Deer Resistant Shrubs

There are few plants that starving deer won’t eat. People have told me that juniper and shrub-type spruces are eaten. Even in the summer, deer have eaten hosta within feet of a house. With deer populations increasing, especially in suburban areas, here are some plants not apt to be destroyed by deer, plus some tips for keeping deer away from the plants you have.

Aralia, quince, shrub roses, and hawthorn have thorns, which discourage deer. Sometimes the flower buds and a few leaves get chewed, but, for the most part, the plant looks good. Barberry has this distinction, but can take over a forested understory, so it is not advisable to plant this species. The others are not invasive and are good choices.

For evergreens, boxwood, holly, juniper, shrub pine, and shrub spruce will not be ruined by roving deer herds. It has been brought to my attention that new growth will sometimes be eaten, but not to the detriment of the plant. In areas where deer are serious pests, yews and arborvitae should be avoided. I have been told rhododendron are also desired food, but have not experienced this, other than a few nibbled flower buds.

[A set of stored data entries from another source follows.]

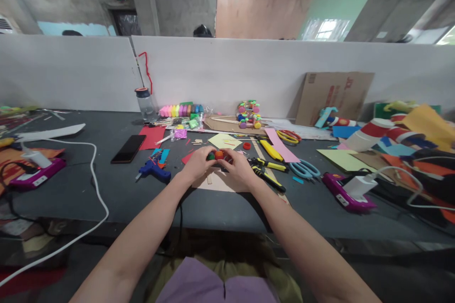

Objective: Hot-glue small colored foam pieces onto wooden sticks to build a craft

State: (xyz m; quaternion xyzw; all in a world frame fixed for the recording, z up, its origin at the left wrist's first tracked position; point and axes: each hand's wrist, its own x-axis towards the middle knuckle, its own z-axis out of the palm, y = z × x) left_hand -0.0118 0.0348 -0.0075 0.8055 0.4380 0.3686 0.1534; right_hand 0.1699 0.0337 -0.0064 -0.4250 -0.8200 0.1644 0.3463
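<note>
Over a pale sheet of paper (223, 182) in the middle of the table, my two hands meet at the fingertips. My left hand (199, 166) is closed by a small green round piece (211, 156). Touching it is an orange-red round piece (219, 155), pinched at the fingertips of my right hand (239, 168). Whether the two pieces are joined I cannot tell; fingers cover part of them. Thin wooden sticks (209, 178) lie on the paper below my hands. A red ring-shaped piece (246, 146) rests just beyond my right hand.
Left of my hands lie a blue glue gun (153, 170) and a phone (128, 148). Yellow-black pliers (268, 180), a yellow cutter (271, 149) and blue-handled scissors (304, 169) are on the right. A water bottle (145, 105) and a small colourful model (249, 114) stand near the partition.
</note>
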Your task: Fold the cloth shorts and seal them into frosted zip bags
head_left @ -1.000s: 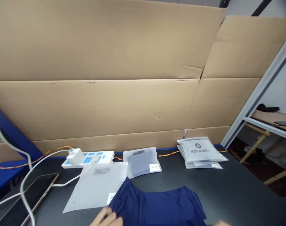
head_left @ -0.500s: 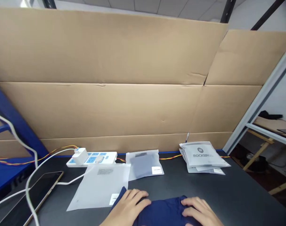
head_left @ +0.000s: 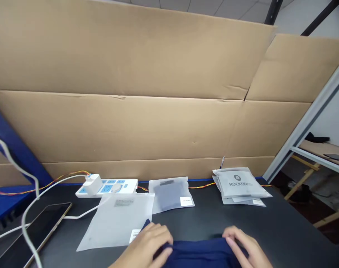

There are so many products on the market designed to keep deer away from plants that not all could be mentioned. The bottom line is plant the less desired foods and be persistent with your choice of product. 8’- 10’ fencing can work to protect your fruit trees. Various sprays can work if you reapply after rain and time has reduced their scent. Milorganite, spread around the ground under plants can repel deer, as well as fertilize the plants. Pungent, fragrant soap hung on branches has worked in many cases.

Something that might be worth trying is using a radio set to a talk show or heavy metal station on a timer that would cause it to come on at various times during the night. Covered with plastic or a zip lock baggie, this might work. From various sources, it seems that changing your tactics and your repellent works best. If all else fails, it might be time to try the plastic plants.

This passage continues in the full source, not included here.